**PROBLEM DETAILS**. Give the number of lines in these entries that contain the string "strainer", with no further comment.

**DATA TO EXAMINE**.

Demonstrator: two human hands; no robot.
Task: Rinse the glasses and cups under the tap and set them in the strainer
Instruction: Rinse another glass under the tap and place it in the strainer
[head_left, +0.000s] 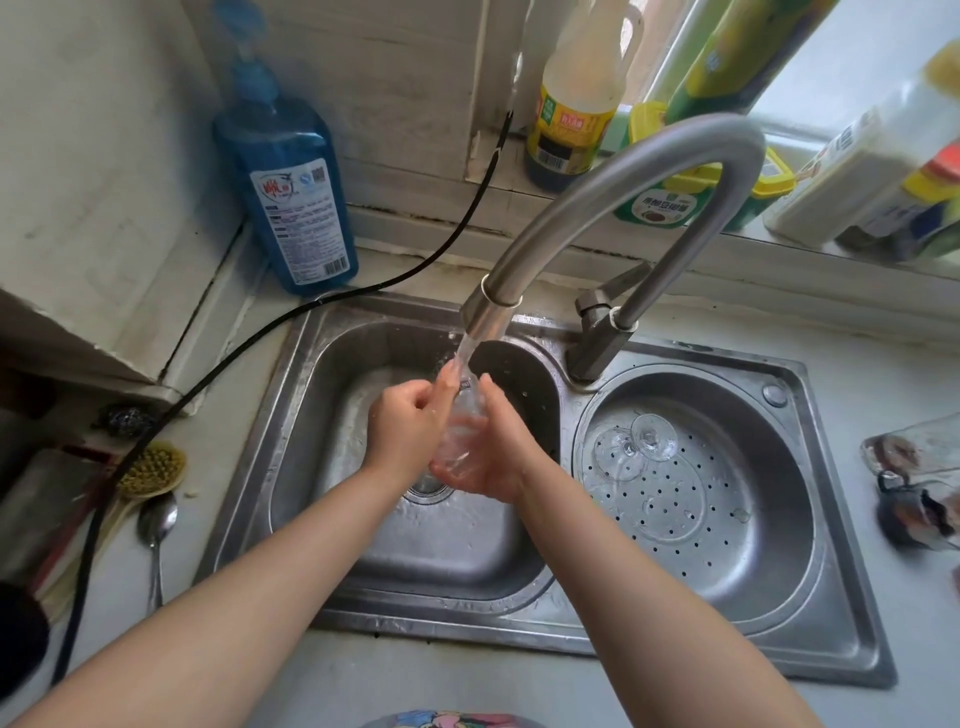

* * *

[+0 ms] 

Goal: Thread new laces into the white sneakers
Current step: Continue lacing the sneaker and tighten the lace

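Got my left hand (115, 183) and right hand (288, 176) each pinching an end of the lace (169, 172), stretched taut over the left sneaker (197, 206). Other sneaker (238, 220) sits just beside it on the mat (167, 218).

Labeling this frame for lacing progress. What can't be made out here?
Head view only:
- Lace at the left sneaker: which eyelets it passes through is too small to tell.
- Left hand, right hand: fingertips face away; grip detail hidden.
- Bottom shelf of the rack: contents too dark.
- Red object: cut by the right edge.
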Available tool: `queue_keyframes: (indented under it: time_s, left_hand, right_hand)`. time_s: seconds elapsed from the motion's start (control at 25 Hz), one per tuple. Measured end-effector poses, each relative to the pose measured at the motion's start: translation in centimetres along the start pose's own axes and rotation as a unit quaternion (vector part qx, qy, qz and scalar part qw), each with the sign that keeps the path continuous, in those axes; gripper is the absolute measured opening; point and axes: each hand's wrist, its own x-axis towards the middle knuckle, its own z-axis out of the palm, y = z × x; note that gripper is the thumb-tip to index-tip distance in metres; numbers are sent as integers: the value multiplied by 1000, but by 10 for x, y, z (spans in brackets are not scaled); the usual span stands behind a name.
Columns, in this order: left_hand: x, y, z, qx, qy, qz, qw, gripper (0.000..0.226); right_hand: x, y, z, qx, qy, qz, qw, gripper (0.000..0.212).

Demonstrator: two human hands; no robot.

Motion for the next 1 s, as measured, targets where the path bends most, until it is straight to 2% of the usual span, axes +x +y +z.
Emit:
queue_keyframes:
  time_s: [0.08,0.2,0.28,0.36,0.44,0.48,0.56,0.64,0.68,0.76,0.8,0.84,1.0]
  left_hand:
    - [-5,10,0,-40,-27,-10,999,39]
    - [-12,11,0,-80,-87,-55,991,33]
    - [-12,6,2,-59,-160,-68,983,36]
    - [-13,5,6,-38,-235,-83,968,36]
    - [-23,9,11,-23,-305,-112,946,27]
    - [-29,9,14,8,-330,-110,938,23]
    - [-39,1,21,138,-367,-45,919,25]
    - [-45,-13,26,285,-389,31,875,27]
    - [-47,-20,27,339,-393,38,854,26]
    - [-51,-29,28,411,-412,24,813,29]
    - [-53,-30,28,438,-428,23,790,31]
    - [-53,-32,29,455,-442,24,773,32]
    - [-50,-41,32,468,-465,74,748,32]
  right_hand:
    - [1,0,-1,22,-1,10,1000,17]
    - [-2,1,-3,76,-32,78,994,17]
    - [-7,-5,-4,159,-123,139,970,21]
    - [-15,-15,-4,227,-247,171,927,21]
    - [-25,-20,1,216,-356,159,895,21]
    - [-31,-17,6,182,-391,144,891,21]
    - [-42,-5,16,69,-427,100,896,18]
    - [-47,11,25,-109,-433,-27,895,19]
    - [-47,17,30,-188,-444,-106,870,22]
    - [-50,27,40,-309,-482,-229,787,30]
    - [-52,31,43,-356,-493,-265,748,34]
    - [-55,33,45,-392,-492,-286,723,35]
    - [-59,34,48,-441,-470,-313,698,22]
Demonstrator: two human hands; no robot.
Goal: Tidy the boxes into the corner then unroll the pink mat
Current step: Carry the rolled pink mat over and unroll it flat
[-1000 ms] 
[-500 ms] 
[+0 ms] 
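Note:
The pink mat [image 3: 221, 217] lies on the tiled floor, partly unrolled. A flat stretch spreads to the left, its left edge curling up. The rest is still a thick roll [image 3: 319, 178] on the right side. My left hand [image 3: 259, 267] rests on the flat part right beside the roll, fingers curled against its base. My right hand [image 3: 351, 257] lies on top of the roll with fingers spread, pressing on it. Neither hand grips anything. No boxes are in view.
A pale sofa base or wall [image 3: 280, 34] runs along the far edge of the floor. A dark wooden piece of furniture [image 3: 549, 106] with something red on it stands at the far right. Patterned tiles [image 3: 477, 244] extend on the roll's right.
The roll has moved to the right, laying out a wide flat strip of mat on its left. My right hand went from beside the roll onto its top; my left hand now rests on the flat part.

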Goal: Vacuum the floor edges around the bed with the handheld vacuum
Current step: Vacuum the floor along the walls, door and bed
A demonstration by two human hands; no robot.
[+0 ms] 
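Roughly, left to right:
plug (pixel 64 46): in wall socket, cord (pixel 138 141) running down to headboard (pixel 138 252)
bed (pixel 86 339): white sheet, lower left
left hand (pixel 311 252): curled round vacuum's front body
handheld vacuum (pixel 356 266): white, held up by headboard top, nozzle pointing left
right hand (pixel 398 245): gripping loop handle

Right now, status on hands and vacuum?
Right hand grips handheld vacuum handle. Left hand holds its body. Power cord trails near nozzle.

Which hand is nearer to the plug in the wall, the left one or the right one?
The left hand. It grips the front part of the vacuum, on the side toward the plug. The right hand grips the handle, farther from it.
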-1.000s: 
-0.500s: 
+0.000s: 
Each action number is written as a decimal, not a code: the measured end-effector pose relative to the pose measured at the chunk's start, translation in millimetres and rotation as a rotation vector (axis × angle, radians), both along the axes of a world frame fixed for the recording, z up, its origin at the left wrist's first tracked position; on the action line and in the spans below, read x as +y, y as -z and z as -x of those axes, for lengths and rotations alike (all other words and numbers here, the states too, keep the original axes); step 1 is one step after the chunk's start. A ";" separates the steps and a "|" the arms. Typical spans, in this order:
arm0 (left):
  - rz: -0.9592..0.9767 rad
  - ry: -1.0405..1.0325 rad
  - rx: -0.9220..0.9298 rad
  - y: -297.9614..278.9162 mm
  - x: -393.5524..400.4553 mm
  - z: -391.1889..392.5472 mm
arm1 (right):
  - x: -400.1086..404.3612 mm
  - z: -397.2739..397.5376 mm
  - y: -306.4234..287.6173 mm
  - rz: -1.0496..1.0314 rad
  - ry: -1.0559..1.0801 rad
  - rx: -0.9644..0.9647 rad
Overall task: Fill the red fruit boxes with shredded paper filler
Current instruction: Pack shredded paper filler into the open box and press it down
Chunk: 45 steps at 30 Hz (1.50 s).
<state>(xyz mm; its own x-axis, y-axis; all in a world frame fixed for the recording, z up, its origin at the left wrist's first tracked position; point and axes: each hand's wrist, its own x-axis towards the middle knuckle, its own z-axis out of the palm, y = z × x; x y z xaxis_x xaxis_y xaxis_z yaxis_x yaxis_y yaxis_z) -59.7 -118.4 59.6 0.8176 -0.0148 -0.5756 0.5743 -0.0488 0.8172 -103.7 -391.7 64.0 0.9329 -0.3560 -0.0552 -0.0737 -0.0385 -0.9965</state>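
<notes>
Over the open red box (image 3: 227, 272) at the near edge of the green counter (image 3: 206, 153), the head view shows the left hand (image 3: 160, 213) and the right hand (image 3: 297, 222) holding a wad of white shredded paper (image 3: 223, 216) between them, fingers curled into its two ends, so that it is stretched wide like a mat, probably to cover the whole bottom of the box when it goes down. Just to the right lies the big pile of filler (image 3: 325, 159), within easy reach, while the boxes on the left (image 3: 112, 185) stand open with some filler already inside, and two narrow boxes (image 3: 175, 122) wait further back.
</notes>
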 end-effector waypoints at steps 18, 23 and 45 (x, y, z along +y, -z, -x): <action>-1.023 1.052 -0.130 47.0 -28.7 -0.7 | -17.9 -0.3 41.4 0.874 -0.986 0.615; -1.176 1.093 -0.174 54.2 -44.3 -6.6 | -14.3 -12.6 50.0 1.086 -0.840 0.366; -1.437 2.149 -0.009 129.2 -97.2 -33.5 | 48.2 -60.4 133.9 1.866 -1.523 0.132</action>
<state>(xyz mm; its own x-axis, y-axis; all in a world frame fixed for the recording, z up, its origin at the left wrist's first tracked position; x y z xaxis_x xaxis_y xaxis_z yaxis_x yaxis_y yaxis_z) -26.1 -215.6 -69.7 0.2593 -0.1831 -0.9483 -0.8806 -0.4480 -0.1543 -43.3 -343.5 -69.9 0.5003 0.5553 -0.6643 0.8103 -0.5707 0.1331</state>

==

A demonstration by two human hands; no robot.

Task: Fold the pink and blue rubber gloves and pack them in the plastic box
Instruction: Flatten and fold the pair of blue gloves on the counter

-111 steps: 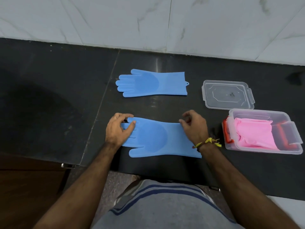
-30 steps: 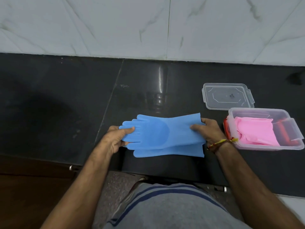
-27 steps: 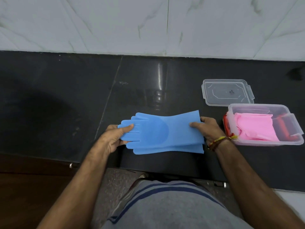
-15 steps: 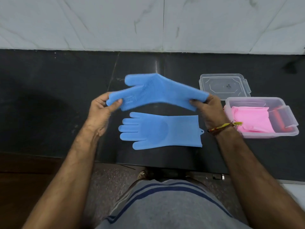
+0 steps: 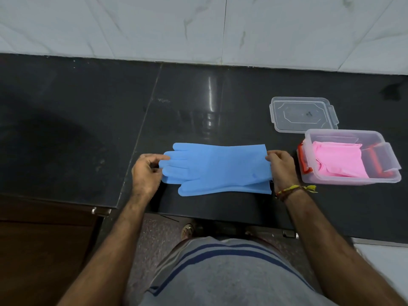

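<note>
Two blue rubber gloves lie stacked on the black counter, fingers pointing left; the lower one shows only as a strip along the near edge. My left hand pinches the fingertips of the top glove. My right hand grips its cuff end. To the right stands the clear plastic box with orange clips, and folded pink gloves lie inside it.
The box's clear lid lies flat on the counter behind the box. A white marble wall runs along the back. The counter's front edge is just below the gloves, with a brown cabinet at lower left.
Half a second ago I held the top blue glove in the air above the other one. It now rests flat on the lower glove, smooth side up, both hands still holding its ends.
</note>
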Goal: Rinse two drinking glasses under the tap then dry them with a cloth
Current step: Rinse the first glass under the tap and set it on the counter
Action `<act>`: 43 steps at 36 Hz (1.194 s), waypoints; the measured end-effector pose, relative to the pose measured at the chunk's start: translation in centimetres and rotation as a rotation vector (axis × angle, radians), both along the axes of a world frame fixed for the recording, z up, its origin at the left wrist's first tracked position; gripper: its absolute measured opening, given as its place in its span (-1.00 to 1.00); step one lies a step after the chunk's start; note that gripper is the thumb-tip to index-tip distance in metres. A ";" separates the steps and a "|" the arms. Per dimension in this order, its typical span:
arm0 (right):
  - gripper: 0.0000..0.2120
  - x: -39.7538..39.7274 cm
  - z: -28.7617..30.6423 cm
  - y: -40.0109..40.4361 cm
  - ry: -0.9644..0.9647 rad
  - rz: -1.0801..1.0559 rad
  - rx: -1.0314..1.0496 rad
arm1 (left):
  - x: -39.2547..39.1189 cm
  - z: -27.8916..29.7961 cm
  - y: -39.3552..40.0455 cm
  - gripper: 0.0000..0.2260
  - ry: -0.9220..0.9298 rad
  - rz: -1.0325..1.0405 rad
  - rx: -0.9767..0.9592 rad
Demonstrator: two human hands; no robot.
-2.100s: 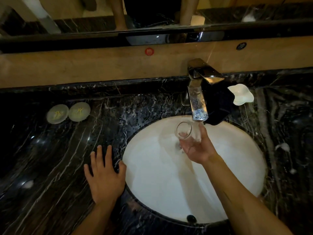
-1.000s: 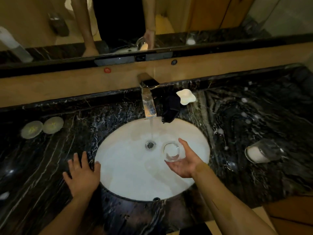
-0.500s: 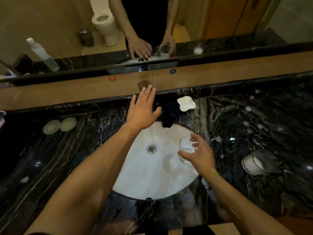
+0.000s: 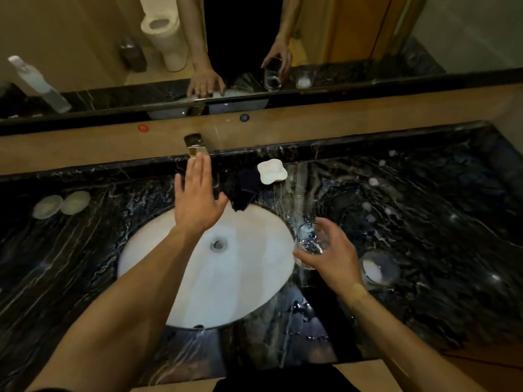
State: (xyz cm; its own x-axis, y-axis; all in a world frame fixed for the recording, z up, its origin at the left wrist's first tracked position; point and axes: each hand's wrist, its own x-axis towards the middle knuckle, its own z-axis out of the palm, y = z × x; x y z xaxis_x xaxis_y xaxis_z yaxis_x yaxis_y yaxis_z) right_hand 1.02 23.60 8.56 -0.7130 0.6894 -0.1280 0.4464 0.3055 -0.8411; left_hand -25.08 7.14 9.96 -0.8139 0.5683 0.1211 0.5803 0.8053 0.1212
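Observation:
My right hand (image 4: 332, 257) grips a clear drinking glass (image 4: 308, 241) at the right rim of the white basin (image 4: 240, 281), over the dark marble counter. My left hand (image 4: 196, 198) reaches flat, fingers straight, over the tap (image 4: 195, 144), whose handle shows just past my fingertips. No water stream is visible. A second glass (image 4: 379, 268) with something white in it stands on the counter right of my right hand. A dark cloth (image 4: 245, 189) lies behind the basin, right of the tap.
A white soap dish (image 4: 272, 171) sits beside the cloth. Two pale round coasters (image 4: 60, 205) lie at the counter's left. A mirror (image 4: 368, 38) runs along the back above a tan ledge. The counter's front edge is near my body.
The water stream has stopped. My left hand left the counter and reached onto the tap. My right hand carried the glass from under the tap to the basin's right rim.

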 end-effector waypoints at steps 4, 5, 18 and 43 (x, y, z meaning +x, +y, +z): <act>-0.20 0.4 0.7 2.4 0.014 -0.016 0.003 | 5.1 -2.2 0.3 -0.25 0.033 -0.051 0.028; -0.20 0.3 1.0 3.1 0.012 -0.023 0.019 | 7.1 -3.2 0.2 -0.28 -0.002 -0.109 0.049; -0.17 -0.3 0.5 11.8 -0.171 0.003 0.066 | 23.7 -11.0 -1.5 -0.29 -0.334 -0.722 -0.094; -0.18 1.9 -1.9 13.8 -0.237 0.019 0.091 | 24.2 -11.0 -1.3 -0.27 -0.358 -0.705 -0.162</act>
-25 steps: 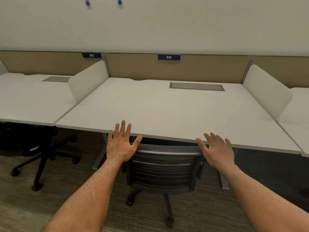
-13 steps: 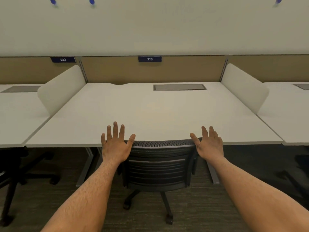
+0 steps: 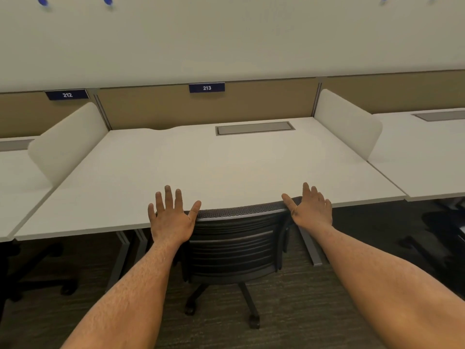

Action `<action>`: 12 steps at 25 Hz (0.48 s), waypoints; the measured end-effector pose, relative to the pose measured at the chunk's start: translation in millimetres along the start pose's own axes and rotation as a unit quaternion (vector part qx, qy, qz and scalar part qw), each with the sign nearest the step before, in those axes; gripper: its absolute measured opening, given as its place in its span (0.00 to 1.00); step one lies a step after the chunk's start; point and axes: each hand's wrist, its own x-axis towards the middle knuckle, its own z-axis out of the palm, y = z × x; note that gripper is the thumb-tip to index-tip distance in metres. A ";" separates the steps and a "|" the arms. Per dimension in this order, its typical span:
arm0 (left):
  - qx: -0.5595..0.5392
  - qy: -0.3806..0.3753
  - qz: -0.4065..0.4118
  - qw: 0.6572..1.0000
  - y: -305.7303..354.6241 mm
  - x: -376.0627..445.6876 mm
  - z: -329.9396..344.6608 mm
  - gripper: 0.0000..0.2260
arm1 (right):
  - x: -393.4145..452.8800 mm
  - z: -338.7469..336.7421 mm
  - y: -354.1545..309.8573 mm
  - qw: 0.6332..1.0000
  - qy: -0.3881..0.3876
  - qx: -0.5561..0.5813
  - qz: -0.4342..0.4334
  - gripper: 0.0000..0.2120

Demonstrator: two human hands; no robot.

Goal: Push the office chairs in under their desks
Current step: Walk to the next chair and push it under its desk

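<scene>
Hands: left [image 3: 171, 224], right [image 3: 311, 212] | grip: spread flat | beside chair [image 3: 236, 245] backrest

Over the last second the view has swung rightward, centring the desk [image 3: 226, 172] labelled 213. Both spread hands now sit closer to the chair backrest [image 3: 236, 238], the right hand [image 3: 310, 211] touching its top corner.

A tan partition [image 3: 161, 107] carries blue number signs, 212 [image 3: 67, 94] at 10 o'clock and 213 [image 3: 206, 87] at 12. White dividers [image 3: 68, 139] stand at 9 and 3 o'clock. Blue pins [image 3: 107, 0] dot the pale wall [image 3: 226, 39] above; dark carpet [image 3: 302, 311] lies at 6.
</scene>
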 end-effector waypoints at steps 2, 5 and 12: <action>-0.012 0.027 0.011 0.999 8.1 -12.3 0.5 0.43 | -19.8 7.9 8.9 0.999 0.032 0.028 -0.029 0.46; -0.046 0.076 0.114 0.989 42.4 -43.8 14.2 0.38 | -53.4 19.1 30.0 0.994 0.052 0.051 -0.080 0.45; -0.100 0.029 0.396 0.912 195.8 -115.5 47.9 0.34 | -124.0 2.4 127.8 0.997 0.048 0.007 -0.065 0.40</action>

**RESPONSE BOX**. 2